Portugal esteve em destaque na 24.ª edição do Festival Iberoamericano de Cinema de Sergipe (Curta-SE), realizada entre 3 e 9 de novembro de 2025, na cidade de Aracaju, no Brasil. O evento, considerado um dos mais importantes do cinema independente ibero-americano, contou com forte presença portuguesa, através de filmes produzidos no âmbito de “Aveiro – Capital Portuguesa da Cultura 2024”.
O festival, que reúne anualmente centenas de obras de toda a Ibero-América, promove o intercâmbio cultural entre cineastas e reforça o diálogo entre Portugal e o Brasil. Patrocinado pela Petrobras e pelo Ministério da Cultura do Brasil, o Curta-SE é uma referência na difusão do cinema de autor e independente, destacando produções que exploram novas linguagens e abordagens visuais.
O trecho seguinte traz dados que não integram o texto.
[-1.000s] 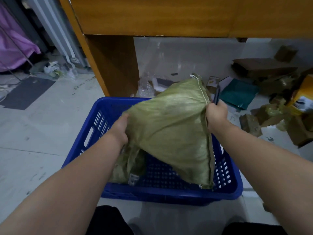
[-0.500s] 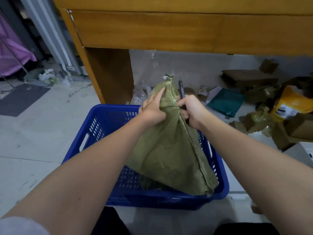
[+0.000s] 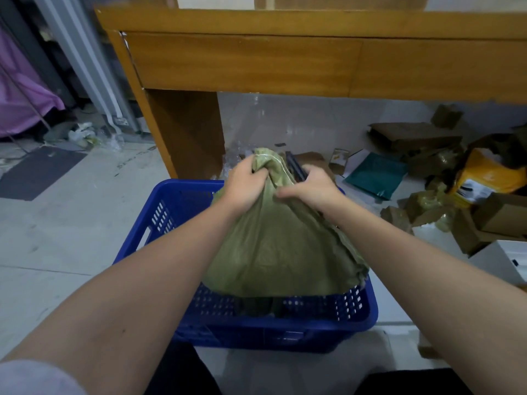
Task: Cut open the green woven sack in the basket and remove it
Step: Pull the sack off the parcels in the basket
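- Two bare forearms reach forward from the bottom edge, over dark trousers at the lower centre.
- The blue basket (image 3: 328,317) sits on the pale tiled floor (image 3: 57,252) just ahead of the knees, its slotted walls showing.
- The green woven sack (image 3: 279,252) is gathered up into a cone, its lower folds draped inside the basket and spilling over the right rim.
- The left hand (image 3: 245,186) grips the bunched neck of the sack, fingers curled round the stitched top edge.
- The right hand (image 3: 313,186) presses against the sack just beside the left, fingers curled round a dark slim tool (image 3: 295,168) that sticks up past the knuckles; its blade cannot be made out.
- Behind stands a wooden table (image 3: 256,58).
- To the right, cardboard scraps (image 3: 413,135), a teal sheet (image 3: 376,175) and a yellow parcel (image 3: 484,175) litter the floor.
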A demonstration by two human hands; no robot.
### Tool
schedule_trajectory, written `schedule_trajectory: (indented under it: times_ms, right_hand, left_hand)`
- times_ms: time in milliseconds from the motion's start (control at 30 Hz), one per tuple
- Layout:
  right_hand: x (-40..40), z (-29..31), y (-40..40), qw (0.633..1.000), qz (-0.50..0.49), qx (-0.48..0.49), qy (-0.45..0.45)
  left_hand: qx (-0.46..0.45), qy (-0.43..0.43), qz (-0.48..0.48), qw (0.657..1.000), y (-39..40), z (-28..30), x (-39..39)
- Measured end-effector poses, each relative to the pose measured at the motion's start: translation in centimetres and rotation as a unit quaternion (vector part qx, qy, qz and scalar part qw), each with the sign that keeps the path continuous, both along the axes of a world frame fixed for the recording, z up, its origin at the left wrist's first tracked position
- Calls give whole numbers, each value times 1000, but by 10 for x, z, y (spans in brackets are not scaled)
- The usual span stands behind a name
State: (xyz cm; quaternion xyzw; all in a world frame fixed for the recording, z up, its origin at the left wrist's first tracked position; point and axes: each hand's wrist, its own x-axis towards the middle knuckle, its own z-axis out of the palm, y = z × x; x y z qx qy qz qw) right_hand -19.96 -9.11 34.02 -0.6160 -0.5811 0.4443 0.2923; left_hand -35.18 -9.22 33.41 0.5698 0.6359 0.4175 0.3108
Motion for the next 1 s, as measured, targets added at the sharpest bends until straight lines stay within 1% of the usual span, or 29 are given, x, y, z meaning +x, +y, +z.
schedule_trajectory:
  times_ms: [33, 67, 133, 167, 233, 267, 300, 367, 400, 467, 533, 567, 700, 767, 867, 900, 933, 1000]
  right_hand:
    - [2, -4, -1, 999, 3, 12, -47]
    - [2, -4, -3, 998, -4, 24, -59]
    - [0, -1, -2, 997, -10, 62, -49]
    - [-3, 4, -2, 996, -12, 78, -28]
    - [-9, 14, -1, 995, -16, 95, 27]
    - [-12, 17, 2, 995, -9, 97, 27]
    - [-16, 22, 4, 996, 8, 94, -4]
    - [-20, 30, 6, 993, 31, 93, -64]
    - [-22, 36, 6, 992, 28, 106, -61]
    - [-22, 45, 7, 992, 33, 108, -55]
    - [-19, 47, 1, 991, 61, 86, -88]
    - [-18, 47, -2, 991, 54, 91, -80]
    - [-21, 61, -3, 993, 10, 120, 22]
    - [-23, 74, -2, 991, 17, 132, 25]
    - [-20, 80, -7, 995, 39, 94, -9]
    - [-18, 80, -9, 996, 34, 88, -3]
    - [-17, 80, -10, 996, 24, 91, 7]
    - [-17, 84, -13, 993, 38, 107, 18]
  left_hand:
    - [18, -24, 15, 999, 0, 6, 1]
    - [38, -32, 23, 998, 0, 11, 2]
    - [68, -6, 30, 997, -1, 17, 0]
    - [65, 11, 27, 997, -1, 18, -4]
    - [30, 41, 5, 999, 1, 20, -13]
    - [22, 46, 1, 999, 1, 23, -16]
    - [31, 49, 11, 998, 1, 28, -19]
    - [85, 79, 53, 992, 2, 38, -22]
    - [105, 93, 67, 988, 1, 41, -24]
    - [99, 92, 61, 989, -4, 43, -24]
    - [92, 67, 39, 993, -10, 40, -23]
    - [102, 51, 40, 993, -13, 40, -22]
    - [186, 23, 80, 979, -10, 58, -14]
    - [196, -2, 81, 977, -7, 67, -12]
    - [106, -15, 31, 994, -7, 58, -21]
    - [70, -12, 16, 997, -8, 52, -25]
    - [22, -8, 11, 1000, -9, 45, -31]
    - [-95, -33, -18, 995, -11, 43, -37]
Entre as produções portuguesas selecionadas, figuram “Noites de Cinema”, de Luís Diogo; “Para Lá da Porta”, de Ana Carolina d’Antas; “Experimenta Música”, de Costa Valente; e “Aqui, em Aveiro”, de Joaquim Pavão. As obras refletem a diversidade temática e estética da criação audiovisual portuguesa contemporânea e foram produzidas como parte do programa cultural de Aveiro em 2024.
A seleção portuguesa foi articulada pelo Festival de Cinema de Avanca, que tem longa tradição de cooperação internacional e é reconhecido pela sua aposta na inovação audiovisual. Esta parceria reforça os laços culturais entre os dois países e amplia a circulação de produções lusófonas no circuito ibero-americano.
Também integrou a programação a animação “To the Bones”, de Cláudio Sá, um dos primeiros filmes portugueses produzidos com recurso a inteligência artificial, e a curta “My Ray of Sunshine”, da realizadora brasileira Laís Andrade, uma coprodução luso-brasileira que aborda o tráfico transatlântico de pessoas escravizadas e já foi premiada em festivais portugueses.
A presença portuguesa no Curta-SE 2025 confirma a crescente visibilidade internacional do cinema nacional, sobretudo no segmento independente. Aveiro aposta na produção cinematográfica como parte do seu programa cultural e reforça o papel do cinema como instrumento de diálogo e identidade lusófona.